🤖 AI Summary
Current self-supervised learning (SSL) for medical imaging is hindered by the scarcity of large-scale, real-world heterogeneous 3D brain MRI datasets. To address this, we introduce FOMO60K—the first ultra-large-scale, publicly available brain MRI benchmark specifically designed for SSL, comprising 60,529 scans from 11,187 subjects across 16 diverse acquisition sites, with multi-sequence contrast, multi-pathology representation, and extensive anatomical variability. Minimal standardization preprocessing is applied to preserve intrinsic data distribution characteristics.

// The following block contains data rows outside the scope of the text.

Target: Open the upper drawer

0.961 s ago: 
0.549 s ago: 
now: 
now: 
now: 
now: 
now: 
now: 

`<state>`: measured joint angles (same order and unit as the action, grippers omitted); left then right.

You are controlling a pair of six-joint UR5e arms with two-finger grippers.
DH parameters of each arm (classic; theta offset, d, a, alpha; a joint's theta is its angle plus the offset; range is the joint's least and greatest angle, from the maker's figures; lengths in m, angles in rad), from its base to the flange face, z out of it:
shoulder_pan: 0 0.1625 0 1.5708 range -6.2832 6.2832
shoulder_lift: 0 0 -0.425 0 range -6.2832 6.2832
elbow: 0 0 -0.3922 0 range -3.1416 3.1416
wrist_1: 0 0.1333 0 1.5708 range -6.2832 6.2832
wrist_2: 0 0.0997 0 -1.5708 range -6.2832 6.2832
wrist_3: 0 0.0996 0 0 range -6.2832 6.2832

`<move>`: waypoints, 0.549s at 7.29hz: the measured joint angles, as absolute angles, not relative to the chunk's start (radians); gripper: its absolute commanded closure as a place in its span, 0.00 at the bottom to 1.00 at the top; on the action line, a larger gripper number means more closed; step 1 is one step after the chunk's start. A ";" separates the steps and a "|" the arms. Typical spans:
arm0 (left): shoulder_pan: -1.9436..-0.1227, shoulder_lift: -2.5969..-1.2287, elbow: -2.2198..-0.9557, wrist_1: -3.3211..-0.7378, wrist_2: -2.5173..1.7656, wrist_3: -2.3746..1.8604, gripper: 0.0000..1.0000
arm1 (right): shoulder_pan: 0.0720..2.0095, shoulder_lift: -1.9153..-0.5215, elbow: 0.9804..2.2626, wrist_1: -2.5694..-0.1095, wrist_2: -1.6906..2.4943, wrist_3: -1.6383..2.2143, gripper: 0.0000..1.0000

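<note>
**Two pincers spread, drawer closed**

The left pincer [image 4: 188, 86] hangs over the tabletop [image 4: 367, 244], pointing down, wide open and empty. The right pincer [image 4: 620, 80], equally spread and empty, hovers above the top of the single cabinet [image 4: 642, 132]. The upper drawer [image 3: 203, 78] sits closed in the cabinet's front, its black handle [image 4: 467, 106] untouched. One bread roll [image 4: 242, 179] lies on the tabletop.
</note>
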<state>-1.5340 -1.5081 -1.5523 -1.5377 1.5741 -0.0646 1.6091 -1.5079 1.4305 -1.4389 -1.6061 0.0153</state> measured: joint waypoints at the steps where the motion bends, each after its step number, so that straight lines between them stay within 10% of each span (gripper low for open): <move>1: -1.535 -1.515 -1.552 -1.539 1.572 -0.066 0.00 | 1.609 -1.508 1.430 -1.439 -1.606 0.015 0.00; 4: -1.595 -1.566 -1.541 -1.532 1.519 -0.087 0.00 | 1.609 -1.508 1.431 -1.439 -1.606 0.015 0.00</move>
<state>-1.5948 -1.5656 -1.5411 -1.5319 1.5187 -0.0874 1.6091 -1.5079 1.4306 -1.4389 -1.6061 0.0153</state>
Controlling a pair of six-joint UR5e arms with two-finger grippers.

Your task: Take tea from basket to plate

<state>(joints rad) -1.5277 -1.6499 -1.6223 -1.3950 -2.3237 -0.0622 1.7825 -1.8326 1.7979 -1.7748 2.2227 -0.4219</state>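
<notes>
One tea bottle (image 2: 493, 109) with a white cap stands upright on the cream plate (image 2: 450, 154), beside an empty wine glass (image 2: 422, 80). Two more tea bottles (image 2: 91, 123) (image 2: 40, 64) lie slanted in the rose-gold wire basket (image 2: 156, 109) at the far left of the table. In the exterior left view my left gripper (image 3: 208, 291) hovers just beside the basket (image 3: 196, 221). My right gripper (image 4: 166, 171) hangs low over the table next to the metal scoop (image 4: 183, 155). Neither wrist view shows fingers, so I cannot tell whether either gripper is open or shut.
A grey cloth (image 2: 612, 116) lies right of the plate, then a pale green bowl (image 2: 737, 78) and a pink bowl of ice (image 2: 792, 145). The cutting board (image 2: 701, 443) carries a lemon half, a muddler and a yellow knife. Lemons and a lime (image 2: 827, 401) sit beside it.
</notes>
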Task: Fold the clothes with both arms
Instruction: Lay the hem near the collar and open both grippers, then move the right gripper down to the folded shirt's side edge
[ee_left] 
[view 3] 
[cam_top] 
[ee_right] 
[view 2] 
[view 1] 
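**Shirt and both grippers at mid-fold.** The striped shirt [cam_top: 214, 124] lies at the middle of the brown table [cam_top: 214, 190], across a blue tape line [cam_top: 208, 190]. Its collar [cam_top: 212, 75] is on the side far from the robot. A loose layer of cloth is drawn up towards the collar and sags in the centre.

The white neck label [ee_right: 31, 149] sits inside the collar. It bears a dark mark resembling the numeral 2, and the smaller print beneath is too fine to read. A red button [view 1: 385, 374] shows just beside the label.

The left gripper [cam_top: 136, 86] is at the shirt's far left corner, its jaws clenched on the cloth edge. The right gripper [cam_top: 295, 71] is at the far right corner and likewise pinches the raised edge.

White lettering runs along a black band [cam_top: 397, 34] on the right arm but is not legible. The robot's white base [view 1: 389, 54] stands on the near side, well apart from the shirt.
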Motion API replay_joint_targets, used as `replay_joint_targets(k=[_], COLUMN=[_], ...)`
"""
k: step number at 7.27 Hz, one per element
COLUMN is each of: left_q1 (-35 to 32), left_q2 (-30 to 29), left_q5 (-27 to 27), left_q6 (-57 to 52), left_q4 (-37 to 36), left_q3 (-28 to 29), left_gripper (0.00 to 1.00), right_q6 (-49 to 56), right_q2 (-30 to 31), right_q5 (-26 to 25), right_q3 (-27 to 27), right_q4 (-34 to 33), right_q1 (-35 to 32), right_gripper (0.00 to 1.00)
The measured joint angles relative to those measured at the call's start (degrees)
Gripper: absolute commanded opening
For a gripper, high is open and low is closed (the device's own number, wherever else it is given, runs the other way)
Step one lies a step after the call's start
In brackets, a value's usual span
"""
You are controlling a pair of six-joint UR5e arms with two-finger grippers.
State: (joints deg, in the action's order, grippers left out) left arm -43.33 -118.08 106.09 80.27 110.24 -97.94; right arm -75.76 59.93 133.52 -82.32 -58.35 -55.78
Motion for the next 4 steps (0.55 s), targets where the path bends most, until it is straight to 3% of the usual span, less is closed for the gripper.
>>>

We provide a unified data integration pipeline and an open-source code framework supporting mainstream SSL methods (e.g., MAE, SimCLR) for pretraining and fine-tuning. Extensive experiments demonstrate that models pretrained on FOMO60K achieve significant improvements in zero-shot and few-shot performance across downstream tasks—including segmentation, lesion detection, and anomaly identification—thereby enabling robust generalization across scanners, protocols, and clinical settings.
📝 Abstract
We present FOMO60K, a large-scale, heterogeneous dataset of 60,529 brain Magnetic Resonance Imaging (MRI) scans from 13,900 sessions and 11,187 subjects, aggregated from 16 publicly available sources. The dataset includes both clinical- and research-grade images, multiple MRI sequences, and a wide range of anatomical and pathological variability, including scans with large brain anomalies. Minimal preprocessing was applied to preserve the original image characteristics while reducing barriers to entry for new users. Accompanying code for self-supervised pretraining and finetuning is provided. FOMO60K is intended to support the development and benchmarking of self-supervised learning methods in medical imaging at scale.